* _EXERCISE GOAL_
Show the lines below that contain the string "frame".

* _PROVIDED MATERIAL_
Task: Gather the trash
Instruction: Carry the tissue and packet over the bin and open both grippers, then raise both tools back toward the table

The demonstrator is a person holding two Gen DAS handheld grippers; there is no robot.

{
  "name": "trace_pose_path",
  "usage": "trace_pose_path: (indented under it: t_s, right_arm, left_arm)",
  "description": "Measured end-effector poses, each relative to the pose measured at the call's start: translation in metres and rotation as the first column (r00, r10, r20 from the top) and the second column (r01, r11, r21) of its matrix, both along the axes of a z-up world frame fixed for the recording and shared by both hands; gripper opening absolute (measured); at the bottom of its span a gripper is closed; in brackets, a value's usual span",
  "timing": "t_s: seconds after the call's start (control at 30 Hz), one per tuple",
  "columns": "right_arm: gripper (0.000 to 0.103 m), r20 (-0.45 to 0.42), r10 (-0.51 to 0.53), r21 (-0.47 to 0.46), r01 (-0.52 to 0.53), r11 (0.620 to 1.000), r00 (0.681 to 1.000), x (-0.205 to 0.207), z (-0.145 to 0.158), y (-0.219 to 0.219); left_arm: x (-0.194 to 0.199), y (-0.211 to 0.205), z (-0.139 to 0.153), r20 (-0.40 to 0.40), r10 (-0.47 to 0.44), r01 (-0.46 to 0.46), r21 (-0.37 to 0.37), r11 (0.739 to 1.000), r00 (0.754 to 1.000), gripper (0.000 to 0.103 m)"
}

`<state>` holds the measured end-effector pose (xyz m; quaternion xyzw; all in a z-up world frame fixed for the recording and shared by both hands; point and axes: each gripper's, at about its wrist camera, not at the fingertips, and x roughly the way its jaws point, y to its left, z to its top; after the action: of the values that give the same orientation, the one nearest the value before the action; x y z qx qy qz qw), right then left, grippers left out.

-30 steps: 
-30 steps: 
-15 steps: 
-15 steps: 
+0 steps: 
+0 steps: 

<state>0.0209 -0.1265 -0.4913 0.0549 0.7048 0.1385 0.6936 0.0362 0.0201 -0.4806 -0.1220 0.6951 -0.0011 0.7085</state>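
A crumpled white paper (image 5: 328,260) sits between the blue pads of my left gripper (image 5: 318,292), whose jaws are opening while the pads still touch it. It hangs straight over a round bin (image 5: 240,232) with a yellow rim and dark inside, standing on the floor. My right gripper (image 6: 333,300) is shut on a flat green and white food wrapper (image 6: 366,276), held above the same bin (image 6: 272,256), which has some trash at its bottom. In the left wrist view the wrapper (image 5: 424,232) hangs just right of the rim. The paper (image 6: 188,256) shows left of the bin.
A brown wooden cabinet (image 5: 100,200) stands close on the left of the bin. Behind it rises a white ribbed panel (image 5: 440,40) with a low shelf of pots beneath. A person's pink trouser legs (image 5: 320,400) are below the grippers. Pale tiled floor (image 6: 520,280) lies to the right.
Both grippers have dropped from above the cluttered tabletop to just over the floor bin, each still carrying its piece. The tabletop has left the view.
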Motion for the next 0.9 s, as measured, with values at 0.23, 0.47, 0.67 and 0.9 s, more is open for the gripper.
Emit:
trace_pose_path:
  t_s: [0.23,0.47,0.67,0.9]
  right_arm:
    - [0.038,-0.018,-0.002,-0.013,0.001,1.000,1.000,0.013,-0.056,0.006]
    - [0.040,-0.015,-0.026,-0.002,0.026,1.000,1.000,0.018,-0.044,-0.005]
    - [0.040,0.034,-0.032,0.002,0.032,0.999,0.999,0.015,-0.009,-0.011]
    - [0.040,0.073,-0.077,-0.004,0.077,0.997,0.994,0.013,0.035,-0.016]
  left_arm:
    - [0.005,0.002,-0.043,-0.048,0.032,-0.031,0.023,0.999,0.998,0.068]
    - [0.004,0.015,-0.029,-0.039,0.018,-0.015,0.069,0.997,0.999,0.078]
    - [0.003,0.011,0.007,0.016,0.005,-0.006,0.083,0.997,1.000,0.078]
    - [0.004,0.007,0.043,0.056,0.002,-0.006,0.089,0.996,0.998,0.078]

* _WORKED SOLUTION_
  "description": "Measured end-effector poses, each relative to the pose measured at the call's start: translation in metres and rotation as the first column (r00, r10, r20 from the top) and the second column (r01, r11, r21) of its matrix, both along the axes of a z-up world frame fixed for the recording and shared by both hands; gripper opening absolute (measured); at the bottom of its span a gripper is closed; in brackets, a value's usual span",
`<state>` holds the measured end-effector pose (xyz m; quaternion xyzw; all in a z-up world frame fixed for the recording and shared by both hands; point and axes: each gripper's, at about its wrist camera, not at the fingertips, and x roughly the way its jaws point, y to its left, z to its top; after the action: of the values that give the same orientation, the one nearest the value before the action; x y z qx qy qz qw), right then left, grippers left out.

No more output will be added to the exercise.